The BBA, an unregulated trade group, asks 16 member banks each day how much it would cost them to borrow from each other for 15 different periods ranging from overnight to one year, in currencies from dollars to euros and yen. It then calculates averages, throwing out the four highest and lowest quotes, and publishes them at about 11:30 a.m. in London. Three-month dollar Libor was set at 2.68 percent today.
`Every Confidence'
The BBA said on April 16 that any member deliberately understating rates would be banned. The cost of borrowing in dollars for three months rose 0.18 percentage point to 2.91 percent in the following two days, the biggest increase since the start of the credit squeeze in August.
The BBA ``is not prepared to be drawn into speculation'' over whether it will investigate banks that have misstated their funding costs, Brian Mairs, a spokesman for the BBA in London, said today. ``We have every confidence in the integrity of the BBA Libor-setting process and the accuracy of the figures it produces.'' The BBA's policy to ban banks that deliberately misquote rates hasn't changed, Mairs added.

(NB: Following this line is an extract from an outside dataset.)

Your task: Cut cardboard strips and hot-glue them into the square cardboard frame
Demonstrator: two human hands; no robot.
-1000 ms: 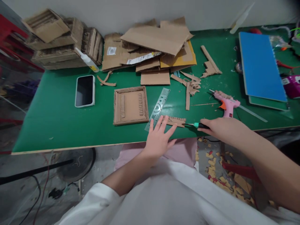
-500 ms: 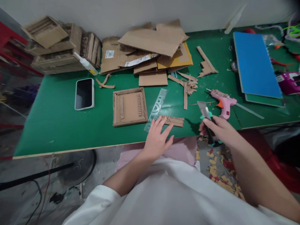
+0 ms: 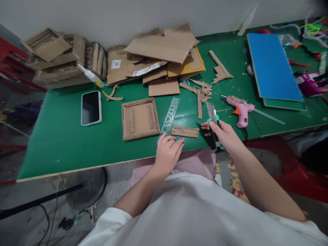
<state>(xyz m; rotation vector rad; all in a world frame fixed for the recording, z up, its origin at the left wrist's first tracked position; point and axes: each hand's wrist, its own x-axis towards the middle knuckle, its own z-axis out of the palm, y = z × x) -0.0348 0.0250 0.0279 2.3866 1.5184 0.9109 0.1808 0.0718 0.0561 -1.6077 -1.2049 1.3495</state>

``The issue is critical for the BBA and involves the City of London's credibility,'' said Peter Hahn, a fellow at the London-based Cass Business School and a former managing director at Citigroup Inc. ``If you can't believe Libor then what else that comes out of London needs second guessing.''
Trading Alternatives
Traders are resorting to alternative measures for borrowing costs as the BBA struggles to maintain Libor's status.
One option growing in popularity is overnight indexed swaps, a gauge of expectations for central bank rates.
``OIS rates have the advantage that they are set off the fed funds effective rate, which is an overnight rate based on a volume-weighted average of trades that occur each trading day through the major brokers,'' Eric Liverance, head of derivatives strategy at UBS Securities LLC in Stamford, Connecticut, wrote in report dated May 27. ``There is no guesswork involved.''
Trading in fed fund futures has also surged 55 percent in April from the prior month to an average of about 98,000 contracts a day, while transactions in Eurodollars, which are priced off Libor, slid 7.5 percent to an average 2.6 million contracts, according to CME Group data. Futures are agreements to buy or sell assets at a set date and price.